Ten-year prognosis in multiple sclerosis : a better outcome in relapsing-remitting patients but not in primary progressive patients
© 2014 EAN..
BACKGROUND AND PURPOSE: Multiple sclerosis (MS) prognosis remains a challenge for both patients and physicians. Complementary to natural history studies, updated population-based data from the first event suggestive of MS, at the time of the first approved disease modifying drug (DMD), are needed. Our objective was to provide a 10-year history of MS from clinical onset at time of first approved DMDs in a population-based cohort.
METHODS: A population-based cohort of patients whose first clinical event suggestive of MS had occurred in Brittany between 2000 and 2001 was prospectively selected.

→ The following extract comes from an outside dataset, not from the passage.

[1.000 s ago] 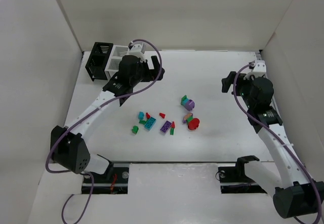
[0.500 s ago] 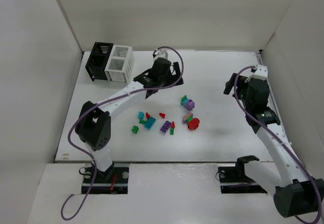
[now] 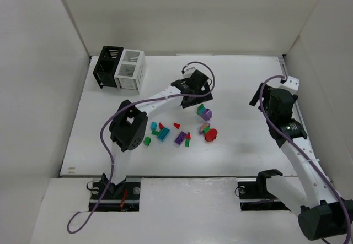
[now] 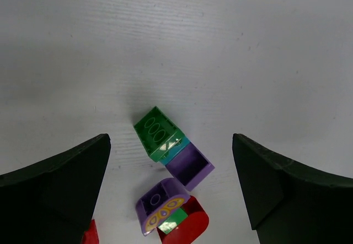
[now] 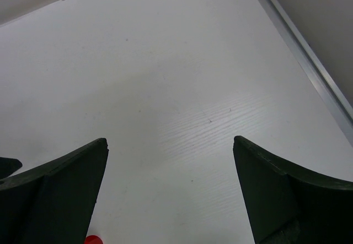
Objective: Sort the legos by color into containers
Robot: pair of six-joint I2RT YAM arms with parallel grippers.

History of relapses, treatments and disability up to 10 years after onset were collected.
RESULTS: In all, 278 patients with either attack-onset (n = 244) or progressive-onset (n = 34) were recruited. Amongst attack-onset patients, 30% remained as clinically isolated syndrome and 70% had a second relapse after a median time of 1.7 years (95% confidence interval 1.2-2.4). 80% of relapsing-remitting MS patients received DMDs for at least 6 months. 29% reached disability status scale (DSS) 3 and 8% DSS 6. Amongst progressive-onset patients, 100% reached DSS 3 and 59% DSS 6.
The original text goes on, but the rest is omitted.